The default lookup logic is in code in NamespaceService.findBrokerServiceUrl and searchForCandidateBroker methods: https://github.com/apache/pulsar/blob/9012422bcbaac7b38820ce545cd5a3b4f8b586d0/pulsar-broker/src/main/java/org/apache/pulsar/broker/namespace/NamespaceService.java#L473-L539 https://github.com/apache/pulsar/blob/9012422bcbaac7b38820ce545cd5a3b4f8b586d0/pulsar-broker/src/main/java/org/apache/pulsar/broker/namespace/NamespaceService.java#L573-L712 Then the client makes a lookup request (CommandLookupTopic in proto) with the authoritative flag, the target broker will attempt to claim the ownership of the topic without doing lookups. That's why the solution tolerates eventual consistency. Each lookup could get redirected multiple times until it hits the target broker. The target broker will also process the lookup request and when it's authoritative, it will attempt to claim the ownership. The partitioned topic metadata is a completely separate concern in Pulsar. The client needs that information for subscribing to multi-partitioned topics. The broker itself doesn't need that information to serve topics since an individual partition of a multi-partitioned topic behaves completely independently. I hope this explanation makes sense.

Oct 15 '24 14:10 lhotari

Thank you for the explanation and source code snippets! After reviewing them, I think I understand.
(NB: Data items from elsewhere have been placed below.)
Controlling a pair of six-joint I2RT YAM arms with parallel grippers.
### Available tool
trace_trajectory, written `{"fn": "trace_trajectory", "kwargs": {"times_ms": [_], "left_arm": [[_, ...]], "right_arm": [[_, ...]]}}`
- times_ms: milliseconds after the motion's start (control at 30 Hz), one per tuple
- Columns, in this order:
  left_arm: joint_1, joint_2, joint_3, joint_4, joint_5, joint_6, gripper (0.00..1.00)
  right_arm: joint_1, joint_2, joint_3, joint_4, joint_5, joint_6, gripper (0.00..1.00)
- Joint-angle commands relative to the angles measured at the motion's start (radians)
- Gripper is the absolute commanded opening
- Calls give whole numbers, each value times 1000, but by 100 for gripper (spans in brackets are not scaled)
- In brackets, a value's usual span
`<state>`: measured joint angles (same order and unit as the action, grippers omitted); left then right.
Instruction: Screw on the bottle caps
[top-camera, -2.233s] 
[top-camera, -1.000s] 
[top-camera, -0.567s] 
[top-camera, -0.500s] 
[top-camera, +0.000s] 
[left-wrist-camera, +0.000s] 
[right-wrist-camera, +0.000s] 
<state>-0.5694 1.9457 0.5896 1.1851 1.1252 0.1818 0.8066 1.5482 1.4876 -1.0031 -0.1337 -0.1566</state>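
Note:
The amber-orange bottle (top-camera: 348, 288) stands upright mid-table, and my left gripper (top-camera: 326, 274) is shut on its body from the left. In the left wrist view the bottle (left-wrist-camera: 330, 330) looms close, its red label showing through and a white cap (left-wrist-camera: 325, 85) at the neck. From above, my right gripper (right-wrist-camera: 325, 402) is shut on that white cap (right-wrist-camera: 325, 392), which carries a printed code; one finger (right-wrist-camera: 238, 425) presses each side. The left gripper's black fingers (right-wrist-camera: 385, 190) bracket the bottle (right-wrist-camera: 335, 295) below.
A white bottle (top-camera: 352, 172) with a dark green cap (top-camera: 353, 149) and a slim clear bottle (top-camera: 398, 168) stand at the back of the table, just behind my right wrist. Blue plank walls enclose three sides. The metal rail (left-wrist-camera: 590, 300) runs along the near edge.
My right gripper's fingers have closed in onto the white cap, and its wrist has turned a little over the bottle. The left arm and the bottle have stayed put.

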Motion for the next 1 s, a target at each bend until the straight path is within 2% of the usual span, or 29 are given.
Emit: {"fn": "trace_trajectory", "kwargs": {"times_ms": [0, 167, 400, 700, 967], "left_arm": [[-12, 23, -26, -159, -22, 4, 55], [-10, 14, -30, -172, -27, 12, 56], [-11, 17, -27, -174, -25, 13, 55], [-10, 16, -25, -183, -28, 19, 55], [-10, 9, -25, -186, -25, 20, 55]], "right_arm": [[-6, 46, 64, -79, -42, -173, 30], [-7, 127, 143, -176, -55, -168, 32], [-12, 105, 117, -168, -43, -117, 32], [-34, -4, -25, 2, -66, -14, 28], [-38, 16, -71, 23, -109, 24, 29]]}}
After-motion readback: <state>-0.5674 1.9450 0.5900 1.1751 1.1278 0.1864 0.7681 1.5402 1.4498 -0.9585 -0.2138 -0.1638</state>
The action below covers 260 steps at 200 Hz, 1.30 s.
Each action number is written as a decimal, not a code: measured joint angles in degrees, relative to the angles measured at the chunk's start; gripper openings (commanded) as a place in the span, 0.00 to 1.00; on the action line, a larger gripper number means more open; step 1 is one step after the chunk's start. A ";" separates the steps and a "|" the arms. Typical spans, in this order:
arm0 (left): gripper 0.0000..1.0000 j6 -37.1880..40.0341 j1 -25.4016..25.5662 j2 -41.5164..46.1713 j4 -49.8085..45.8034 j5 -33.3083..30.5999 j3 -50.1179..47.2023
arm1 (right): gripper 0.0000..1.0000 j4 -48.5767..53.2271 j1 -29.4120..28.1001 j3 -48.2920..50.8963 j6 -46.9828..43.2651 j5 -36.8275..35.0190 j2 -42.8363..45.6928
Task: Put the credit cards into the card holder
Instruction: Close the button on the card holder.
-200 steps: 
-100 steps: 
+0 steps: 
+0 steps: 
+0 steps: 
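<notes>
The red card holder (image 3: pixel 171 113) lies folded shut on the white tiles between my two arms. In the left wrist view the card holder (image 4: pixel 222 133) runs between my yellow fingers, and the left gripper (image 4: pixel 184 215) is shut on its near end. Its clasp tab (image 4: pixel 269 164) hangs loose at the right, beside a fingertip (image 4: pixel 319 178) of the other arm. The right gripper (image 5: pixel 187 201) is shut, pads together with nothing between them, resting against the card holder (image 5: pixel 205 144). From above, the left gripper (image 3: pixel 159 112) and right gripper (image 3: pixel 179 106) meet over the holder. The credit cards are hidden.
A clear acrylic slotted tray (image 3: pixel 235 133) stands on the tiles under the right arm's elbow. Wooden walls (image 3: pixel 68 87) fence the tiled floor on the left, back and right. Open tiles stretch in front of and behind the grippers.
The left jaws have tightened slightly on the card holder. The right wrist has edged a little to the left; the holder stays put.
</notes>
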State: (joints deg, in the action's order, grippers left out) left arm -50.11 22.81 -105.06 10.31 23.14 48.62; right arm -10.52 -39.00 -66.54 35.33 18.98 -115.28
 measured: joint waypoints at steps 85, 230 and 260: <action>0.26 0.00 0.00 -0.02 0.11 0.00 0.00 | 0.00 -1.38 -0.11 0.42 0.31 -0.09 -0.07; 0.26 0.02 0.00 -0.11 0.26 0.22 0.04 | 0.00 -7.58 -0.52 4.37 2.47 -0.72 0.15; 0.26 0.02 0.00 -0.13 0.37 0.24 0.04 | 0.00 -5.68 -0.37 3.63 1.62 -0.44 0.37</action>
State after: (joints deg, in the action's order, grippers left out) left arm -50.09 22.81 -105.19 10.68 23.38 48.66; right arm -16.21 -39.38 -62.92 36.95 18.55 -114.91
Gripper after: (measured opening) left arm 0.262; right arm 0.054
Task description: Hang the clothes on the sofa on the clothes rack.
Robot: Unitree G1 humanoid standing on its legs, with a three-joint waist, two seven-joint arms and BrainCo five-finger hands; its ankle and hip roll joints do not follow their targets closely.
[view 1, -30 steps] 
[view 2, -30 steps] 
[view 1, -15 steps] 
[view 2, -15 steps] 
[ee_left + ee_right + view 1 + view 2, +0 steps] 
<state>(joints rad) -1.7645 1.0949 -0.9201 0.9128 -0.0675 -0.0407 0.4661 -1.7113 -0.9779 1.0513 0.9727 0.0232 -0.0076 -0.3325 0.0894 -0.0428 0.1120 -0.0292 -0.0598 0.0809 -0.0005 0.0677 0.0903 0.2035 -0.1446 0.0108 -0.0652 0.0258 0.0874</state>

Suppose, there's a multi-partition topic called xxxx, originally with only one partition (so only xxxx-partition-0 exists). However, when an admin adds another partition, the topic metadata gets updated. The Pulsar client rechecks the topic metadata on an interval and when it discovers the new partition, it tries to create a producer to connect to the new partition (xxxx-partition-1). It first needs to perform a lookup of the broker service url. So it contacts a broker it already is connected to, say pulsar-broker-0, which eventually calls findBrokerServiceUrl. It finds that pulsar-broker-35 is actually the best suited by searchForCandidateBroker. That's not pulsar-broker-0, so it returns a redirect response to the client. The Pulsar client then contacts pulsar-broker-35 and repeats the lookup. pulsar-broker-35 eventually calls findBrokerServiceUrl, finds itself the best candidate with searchForCandidateBroker, and takes ownership of the topic. All good so far.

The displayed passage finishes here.